Behind the stimulating façade of a spoken voice intro courtesy of Sir. David Attenborough, an all-singing, all-dancing choir that meanders the stage like water flowing atop a Ball in Hole game, the flashing of lightning bolts encased in what looks like a segment of Butlins Splash Waterworld slide during glitch-ridden opener Thunderbolt, and fireworks that erupt from her hands, 
Björk's first outdoor UK festival appearance in a long old while isn't as gleaming as it may well have been. Yelping beneath a colossal, almost bestial umber wig and transparent plastic headpiece equal parts luminous shark fin and surreal replication of Portsmouth's Spinnaker Tower (that spasmodically visible beyond the mists and gale force winds that viciously circle the campsite), she reinterprets the entirety of forthcoming eighth LP Biophilia (minus Sacrifice and Solstice), openly professing to her minimal regard for the desires of the gathered for the familiar. The irregular plinks and Aphex-like intervention of Crystalline are spellbinding, if somewhat self-indulgent while occasionally grotesque, often ambiguous stop-frame photography serves as her backdrop.

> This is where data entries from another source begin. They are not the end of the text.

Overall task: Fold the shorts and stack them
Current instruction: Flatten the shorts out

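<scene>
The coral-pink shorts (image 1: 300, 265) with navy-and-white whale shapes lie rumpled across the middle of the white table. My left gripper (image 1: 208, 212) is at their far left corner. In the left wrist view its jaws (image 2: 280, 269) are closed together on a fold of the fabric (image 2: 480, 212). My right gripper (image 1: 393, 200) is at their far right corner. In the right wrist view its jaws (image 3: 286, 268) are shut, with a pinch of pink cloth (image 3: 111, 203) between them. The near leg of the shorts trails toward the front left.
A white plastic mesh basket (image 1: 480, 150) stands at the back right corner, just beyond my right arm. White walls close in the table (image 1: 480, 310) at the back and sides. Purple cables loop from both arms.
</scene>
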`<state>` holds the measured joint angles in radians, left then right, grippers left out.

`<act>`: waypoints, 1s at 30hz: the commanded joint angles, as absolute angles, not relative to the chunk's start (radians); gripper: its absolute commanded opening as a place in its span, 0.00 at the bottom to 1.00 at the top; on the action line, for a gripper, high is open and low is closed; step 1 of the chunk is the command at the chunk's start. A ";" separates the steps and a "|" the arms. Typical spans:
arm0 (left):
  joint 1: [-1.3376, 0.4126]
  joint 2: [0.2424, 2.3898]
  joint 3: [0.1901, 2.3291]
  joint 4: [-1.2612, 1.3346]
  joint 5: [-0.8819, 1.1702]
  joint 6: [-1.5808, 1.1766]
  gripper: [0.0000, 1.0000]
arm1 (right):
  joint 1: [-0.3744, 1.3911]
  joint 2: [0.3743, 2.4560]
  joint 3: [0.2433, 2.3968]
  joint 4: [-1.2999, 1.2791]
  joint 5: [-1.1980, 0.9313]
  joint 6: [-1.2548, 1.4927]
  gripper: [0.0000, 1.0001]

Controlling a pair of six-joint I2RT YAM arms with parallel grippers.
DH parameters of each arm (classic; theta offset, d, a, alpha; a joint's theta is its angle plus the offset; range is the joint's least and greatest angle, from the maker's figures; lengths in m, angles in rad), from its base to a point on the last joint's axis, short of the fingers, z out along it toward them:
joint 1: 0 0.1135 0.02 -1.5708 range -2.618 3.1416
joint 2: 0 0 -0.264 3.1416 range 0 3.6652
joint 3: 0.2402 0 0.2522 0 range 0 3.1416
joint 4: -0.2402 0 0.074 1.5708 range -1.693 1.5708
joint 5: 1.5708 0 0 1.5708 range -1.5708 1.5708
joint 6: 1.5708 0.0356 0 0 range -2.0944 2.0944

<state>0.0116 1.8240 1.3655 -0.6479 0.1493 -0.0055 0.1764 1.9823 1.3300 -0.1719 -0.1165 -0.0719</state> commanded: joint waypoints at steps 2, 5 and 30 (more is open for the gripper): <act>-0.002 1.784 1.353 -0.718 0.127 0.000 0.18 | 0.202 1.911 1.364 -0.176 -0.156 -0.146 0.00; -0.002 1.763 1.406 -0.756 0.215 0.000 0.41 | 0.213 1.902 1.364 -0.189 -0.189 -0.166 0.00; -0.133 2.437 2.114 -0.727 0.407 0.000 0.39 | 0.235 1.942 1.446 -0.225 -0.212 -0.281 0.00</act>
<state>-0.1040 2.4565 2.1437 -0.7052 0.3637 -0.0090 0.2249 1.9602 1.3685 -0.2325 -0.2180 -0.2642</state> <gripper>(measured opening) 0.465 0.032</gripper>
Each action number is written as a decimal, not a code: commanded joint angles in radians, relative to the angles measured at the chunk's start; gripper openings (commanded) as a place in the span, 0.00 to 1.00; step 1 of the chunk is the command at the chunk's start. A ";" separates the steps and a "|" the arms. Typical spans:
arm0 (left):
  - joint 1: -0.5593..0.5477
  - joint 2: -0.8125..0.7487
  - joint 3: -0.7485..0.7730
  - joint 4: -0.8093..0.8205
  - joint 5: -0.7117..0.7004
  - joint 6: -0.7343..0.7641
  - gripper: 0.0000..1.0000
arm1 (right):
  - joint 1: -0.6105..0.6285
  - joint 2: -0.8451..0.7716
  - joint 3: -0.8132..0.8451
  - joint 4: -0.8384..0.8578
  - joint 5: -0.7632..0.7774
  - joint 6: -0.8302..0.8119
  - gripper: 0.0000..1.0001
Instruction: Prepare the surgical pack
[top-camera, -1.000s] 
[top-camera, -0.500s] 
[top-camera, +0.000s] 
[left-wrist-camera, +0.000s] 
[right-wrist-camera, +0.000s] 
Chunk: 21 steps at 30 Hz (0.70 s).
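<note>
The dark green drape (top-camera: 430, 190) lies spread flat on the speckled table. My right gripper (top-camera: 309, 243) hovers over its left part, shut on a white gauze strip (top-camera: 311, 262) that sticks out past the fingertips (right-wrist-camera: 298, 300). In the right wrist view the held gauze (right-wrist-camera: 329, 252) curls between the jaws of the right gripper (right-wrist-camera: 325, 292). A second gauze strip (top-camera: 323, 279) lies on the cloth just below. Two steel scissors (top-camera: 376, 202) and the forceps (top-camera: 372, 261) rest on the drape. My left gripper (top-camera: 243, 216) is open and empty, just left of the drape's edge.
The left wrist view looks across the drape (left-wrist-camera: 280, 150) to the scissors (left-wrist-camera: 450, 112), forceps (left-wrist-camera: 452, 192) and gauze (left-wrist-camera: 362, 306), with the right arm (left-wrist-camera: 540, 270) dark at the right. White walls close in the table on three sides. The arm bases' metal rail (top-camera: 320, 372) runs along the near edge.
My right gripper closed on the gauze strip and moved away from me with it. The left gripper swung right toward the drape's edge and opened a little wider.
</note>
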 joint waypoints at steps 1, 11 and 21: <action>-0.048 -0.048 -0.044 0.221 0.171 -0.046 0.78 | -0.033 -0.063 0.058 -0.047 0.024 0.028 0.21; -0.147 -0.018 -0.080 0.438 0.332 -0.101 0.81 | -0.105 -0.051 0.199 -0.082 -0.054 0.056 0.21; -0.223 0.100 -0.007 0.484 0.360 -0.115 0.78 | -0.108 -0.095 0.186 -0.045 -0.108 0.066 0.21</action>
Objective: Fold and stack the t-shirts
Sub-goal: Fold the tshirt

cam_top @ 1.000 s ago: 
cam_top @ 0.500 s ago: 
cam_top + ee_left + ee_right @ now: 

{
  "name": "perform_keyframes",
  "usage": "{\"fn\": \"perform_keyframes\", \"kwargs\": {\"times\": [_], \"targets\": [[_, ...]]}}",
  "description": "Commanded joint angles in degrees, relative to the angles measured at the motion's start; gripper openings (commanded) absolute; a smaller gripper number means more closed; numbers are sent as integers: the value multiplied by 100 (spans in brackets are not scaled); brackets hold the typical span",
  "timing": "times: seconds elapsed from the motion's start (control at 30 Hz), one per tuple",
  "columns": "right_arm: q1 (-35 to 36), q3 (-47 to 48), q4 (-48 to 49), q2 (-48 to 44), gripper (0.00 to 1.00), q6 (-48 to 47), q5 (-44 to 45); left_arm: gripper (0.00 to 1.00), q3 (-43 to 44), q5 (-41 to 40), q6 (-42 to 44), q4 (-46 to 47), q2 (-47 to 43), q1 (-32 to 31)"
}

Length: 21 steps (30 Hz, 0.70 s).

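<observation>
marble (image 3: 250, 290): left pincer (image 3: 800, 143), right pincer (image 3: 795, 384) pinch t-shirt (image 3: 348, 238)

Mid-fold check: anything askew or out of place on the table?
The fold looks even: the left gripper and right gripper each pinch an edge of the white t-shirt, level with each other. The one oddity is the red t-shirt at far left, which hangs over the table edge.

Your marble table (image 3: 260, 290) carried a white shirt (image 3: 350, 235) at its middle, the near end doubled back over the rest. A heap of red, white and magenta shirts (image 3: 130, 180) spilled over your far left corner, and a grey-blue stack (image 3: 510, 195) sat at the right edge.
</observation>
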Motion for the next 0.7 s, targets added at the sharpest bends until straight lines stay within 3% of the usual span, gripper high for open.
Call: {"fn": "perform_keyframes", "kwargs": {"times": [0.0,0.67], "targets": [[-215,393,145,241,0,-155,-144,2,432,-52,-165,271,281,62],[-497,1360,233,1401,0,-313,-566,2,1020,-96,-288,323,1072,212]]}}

When it comes to the aforementioned 'familiar', Debut album track One Day is injected into the heart of her setlist, its methodical construction ensuring it remain soluble amidst compositions taken from her latest oeuvre Biophilia, while exclusively vocal Medúlla cuts Where Is The Line and Sonnets/Unrealities XI are more or less crowbarred into her conclusion. The metaphorical curtain-closer comes in the abrasive form of a rambunctious Declare Independence, although it's the gracious, timelessly great Jóga that brings a smidgen of redemption to what proves a perilously misguided set of song choices given her status as Bestival, and therefore UK festival terminator.

 
Swedish starlets 
Niki & The Dove then whistle through an exhilarating set in the shadow of Sailor Jerry's makeshift tattoo parlour, beneath a lasting sheet of drizzle. Despite the trio's show being initially dogged by technical difficulties, The Fox sounds both gnarly and glittered even when devoid of percussive power, while the Eurovision-esque DJ Ease My Mind is where Robyn could be, how she could sound, were she not so emotionally torn and consequently stranded in a state of constant scorn. In the neighbouring Big Top, 
DJ Shadow has hopped back inside that interactive blob of his, as it shape-shifts constantly and chameleonically according to his screened backdrop. From a flashing beacon, to a tennis ball, to the Death Star, Josh Davis is only fitfully discernible although the throb of recent number I Gotta Rokk, the Vek-featuring Warning Call from forthcoming record The Less You Know, The Better, and the now very much emptive strike Organ Donor are as glaringly perceptible as the fireworks that flare up overhead. Los Angelenos noiseniks 
HEALTH are billed to close down the Psychedelic Worm, and as per the expectation is that their pulsating, skull-pummelling racket may quite literally, physically, close the thing down. Earplugs at the ready then. However when the quartet finally emerge amidst a storm of smoggy dry ice, while their setlist may be divinely concocted their noise never quite reaches its devilish, vital organ-destructing potential. Thankfully Die Slow remains brutal, John Famiglietti and Jupiter Keyes crawling over keyboards placed on the precipice of the stage, while Death+ sounds like untainted evil from behind radiant orange foam. Ears intact if clamouring uncontrollably, Bestival 2011 comes to a perspiration-sodden close, and with it another festival season passes into oblivion and impression. Prodigious thanks again go to Rob da Bank; the pleasure, the privilege was ours.